Il faudra attendre le 29 janvier pour connaître le nom de celui qui portera les couleurs du PS dans la prochaine présidentielle. On ne sera alors qu’à douze semaines du premier tour de ce scrutin. Autant dire dans la dernière ligne droite.

Avant même de connaître l’identité du gagnant de cette loterie, on sait que ce sera un homme, puisque la seule femme en lice n’a que peu de chances de l’emporter. Et que ce sera un ex-ministre de Hollande, car les quatre favoris l’ont tous été. Et, de ce fait, ils ont activement contribué à la politique subie par le monde du travail. Il leur faut donc se débarrasser de toute urgence de ce passé, tout récent pour Valls, un peu moins pour Montebourg, Hamon, Peillon. D’où une confrontation entre eux, faite essentiellement d’insinuations, de petites phrases perfides. Il leur faut en effet à la fois se distinguer les uns des autres, sans laisser croire qu’ils renient leurs exploits gouvernementaux. On peut leur faire confiance, ces bateleurs ont du métier. Ils sauront trouver les mots justes et les bonnes formules pour résoudre cette délicate équation.

Pour l’instant, ils égrènent leurs annonces afin de tenir les électeurs en haleine, en alimentant les gazettes jusqu’aux shows télévisés qu’annoncent les médias.

Ainsi, Montebourg vient de rendre public son état-major de campagne, dans lequel figure Guy Bedos qui, dans une pirouette, conteste l’information, tout en la confirmant, mais aussi Jean-Pierre Chevènement, souverainiste affiché, pour ne pas dire cocardier assumé, ancien ministre de l’Intérieur à poigne de Jospin.

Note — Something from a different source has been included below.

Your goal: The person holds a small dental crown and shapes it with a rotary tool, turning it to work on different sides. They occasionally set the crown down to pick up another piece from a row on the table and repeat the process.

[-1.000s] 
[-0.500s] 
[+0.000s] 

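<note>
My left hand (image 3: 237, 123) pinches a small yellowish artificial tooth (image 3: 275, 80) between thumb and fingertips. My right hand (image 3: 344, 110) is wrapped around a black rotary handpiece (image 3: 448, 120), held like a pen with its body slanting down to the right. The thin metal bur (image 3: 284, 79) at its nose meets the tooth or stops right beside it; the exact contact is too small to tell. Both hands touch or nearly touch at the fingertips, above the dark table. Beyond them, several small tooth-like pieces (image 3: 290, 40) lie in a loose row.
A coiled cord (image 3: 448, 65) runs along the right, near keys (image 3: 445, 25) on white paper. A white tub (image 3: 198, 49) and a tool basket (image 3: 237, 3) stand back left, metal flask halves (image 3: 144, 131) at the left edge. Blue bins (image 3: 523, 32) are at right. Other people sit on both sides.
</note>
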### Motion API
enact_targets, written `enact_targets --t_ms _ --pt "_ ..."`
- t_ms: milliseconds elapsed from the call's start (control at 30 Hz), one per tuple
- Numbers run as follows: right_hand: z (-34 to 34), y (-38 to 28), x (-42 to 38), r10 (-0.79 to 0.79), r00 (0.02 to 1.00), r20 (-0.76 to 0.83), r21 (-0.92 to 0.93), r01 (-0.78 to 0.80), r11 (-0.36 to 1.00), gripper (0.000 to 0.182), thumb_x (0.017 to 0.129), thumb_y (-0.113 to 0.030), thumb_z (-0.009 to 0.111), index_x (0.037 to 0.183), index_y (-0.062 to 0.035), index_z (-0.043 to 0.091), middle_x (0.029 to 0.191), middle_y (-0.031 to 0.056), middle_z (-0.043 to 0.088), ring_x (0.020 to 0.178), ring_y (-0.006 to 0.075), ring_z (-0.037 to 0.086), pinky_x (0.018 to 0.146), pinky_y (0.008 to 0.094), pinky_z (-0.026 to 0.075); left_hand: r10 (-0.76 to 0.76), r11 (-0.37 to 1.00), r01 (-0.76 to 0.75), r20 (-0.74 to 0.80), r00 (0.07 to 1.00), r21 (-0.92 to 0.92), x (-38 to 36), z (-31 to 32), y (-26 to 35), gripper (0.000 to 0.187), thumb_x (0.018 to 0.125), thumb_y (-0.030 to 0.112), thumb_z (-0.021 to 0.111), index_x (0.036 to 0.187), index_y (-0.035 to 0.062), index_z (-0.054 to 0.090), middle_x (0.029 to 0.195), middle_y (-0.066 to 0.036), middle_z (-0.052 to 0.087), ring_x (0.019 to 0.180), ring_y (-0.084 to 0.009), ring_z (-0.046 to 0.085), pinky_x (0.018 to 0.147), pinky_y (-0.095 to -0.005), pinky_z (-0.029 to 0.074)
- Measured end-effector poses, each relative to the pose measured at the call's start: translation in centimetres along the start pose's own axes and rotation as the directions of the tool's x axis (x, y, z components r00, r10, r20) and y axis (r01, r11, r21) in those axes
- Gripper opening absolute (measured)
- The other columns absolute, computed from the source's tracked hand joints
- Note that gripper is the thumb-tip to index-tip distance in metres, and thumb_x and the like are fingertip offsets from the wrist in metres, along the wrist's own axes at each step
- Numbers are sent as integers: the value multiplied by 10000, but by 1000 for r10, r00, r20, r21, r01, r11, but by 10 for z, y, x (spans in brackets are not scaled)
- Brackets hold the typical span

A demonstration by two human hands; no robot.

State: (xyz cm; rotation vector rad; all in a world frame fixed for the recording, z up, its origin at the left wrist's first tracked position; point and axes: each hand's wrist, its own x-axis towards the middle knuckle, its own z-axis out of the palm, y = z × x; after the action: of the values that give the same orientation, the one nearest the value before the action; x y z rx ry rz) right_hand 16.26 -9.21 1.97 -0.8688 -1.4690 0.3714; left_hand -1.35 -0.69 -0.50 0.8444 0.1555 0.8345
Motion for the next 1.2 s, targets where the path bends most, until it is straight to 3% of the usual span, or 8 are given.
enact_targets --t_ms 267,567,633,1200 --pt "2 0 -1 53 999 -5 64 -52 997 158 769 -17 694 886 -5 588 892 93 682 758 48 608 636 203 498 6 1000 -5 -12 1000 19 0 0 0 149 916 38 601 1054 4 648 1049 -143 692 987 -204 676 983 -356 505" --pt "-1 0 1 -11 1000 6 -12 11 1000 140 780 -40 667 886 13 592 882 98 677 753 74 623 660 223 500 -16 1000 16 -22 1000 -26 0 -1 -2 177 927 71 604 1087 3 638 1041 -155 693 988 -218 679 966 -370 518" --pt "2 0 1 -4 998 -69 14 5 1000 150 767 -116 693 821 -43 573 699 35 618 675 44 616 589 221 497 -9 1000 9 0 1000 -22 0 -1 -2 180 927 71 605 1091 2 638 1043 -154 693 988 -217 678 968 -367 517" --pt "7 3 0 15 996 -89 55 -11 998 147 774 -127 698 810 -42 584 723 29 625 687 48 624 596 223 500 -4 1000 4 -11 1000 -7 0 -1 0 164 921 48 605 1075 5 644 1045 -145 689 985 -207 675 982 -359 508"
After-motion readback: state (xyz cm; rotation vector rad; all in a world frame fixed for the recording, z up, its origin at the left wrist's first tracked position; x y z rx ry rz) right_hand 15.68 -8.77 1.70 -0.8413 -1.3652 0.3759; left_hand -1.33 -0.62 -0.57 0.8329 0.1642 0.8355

Hamon, lui, essaie de se positionner à la gauche de ce quarteron d’ex-ministres. Il découvre tout d’un coup que « sans partage organisé du temps de travail, nous ne parviendrons pas à lutter contre le chômage ». Mais il se garde bien de s’expliquer sur la façon dont il organisera ce partage, et surtout comment il l’imposerait au patronat.

Valls et Peillon, eux, affirment se situer dans la continuité de Hollande, tout en essayant de s’en démarquer. Valls, après sa ridicule et peu crédible déclaration sur son abandon du 49-3, vient de changer son slogan de campagne, remplaçant le « Faire gagner tout ce qui nous rassemble » par « Une République forte, une France juste », ce qui est nettement plus dans la ligne du personnage. Peillon, tout comme Valls, promet de porter le budget de l’armée à 2 % du PIB, exactement ce que réclame l’état-major.

Voilà un échantillon de ce que l’on trouve dans la hotte des principaux postulants de cette primaire, que l’on ose qualifier de gauche. Rien de marquant qui les distingue les uns des autres, ni même de la politique antiouvrière qu’ils ont menée tous en chœur.